I’m heading north today because I have plenty of time and given this water temperature, I am eager to spend it right here. This is absolutely wonderful. That said, over the course of the entire swim, I have this dread of swimming back to shore. I try to watch and study this dread. It’s just a thought. That’s all. It provides me with 0 value right now. Regardless of conditions, I have no choice but to swim back in and even so, these conditions are well within my capabilities. I find it interesting how it literally raises my heart rate to think about confronting large waves.
It’s totally going to be ok. I will be swimming to shore and any wave breaking on me will simply get me to shore more quickly. I’m thinking these crazy thoughts like who will find and take care of my dog if I drown? I am meeting up for sushi tonight with a friend and I really don’t want to miss that. Can I rise to the surface before running out of breath? I know that all of these questions arise from an illusion. My mind is creating an alternate reality and it feels very much NOT alternate. All the while I straddle this line of being absorbed by that reality and observing it as the illusion that it is. Right now all I can do is just keep swimming and enjoy where I am to the fullest. I think I’m doing a relatively good job at that. This water is very much alive. I can feel it vigorously moving below and all around me. I am relatively far off shore and can see quite a bit of this lovely coast. The wind seems to pick up over time and what started off as fairly clean conditions are getting to be a little choppy. I feel so alone out here - in a good way. I pass by the Ritz and it looks like there might be a surf competition underway at Salt Creek.
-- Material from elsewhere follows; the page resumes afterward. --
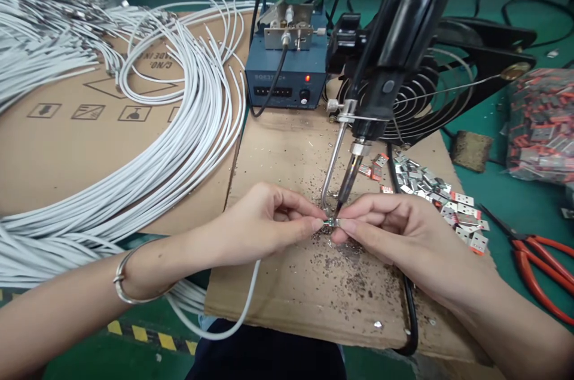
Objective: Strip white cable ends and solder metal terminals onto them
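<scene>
My left hand (282, 221) is closed, thumb and fingers pinching the end of a white cable (251, 293) whose length loops down below the wrist. Opposite it, my right hand (381, 221) pinches a small metal USB connector (338, 223), mostly covered by the fingertips. Cable end and connector meet between the two hands. Right above that spot is the tip of a mounted soldering iron (347, 186). Beside it a thin curved solder feed tube (330, 171) comes down to the same place. Whether the tip touches the joint I cannot tell.
Loose USB connectors (421, 183) lie right of the iron, near red-handled pliers (533, 254) and a bag of connectors (542, 123). Behind stand a blue solder feeder (287, 78) and a black fan (403, 99). A bundle of white cables (179, 147) fills the left. Debris dots the cardboard (278, 159).
</scene>
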`<state>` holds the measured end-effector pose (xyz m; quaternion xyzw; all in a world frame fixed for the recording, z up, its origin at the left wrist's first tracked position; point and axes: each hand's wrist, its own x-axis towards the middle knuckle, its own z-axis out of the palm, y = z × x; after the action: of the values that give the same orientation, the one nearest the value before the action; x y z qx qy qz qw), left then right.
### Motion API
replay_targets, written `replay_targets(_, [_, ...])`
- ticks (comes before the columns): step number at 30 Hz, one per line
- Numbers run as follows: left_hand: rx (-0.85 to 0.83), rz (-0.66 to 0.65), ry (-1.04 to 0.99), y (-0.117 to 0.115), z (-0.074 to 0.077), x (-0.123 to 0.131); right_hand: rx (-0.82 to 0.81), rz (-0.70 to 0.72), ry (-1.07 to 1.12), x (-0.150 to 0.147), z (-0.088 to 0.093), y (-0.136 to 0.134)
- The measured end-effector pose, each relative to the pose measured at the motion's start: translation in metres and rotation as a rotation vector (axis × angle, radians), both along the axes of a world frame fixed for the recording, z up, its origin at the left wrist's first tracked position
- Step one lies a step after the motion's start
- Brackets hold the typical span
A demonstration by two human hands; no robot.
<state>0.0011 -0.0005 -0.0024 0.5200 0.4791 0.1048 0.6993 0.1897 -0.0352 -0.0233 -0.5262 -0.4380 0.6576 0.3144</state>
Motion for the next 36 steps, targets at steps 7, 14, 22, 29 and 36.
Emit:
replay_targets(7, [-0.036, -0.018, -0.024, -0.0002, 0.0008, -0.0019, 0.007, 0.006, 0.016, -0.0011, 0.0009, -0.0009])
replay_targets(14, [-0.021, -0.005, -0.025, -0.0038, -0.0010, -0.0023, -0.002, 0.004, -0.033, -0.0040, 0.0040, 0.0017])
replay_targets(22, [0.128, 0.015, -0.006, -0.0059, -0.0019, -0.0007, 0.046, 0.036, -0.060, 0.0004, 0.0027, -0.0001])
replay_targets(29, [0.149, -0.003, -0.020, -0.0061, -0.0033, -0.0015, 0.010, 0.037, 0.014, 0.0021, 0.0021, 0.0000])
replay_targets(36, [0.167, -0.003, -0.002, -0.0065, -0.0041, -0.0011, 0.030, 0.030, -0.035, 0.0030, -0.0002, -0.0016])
The sun and the clouds and the water seem to be engaged in a dance and the intensity of the light and the patterns over the sky are continuously shifting. The bluff behind the shore looks dark and the wispy clouds are splattered here and there and cover the sun but leave enough for it to be seen that I am not blinded by looking at it. I imagine myself relaxing and going limp in the punding waves. I feel like that is how I should hold myself as I swim back through the surf. I feel like this swim is an invitation to do just that. It is an opportunity to give myself over to this thing that is much larger and more powerful than myself and get out of my own way.
Eventually the time comes to swim to shore. It is a total non-event. I honestly think the waves are smaller now than when I swam out which is in fact quite likely. It feels like this is perfectly timed. A set does pass over me but the force of their break is mostly inshore of where I am and I use their force to push me east more quickly. Before you know it I am standing up and it seems as though my dog will not be abandoned and I will be eating sushi this evening. Also, that was all very wonderful.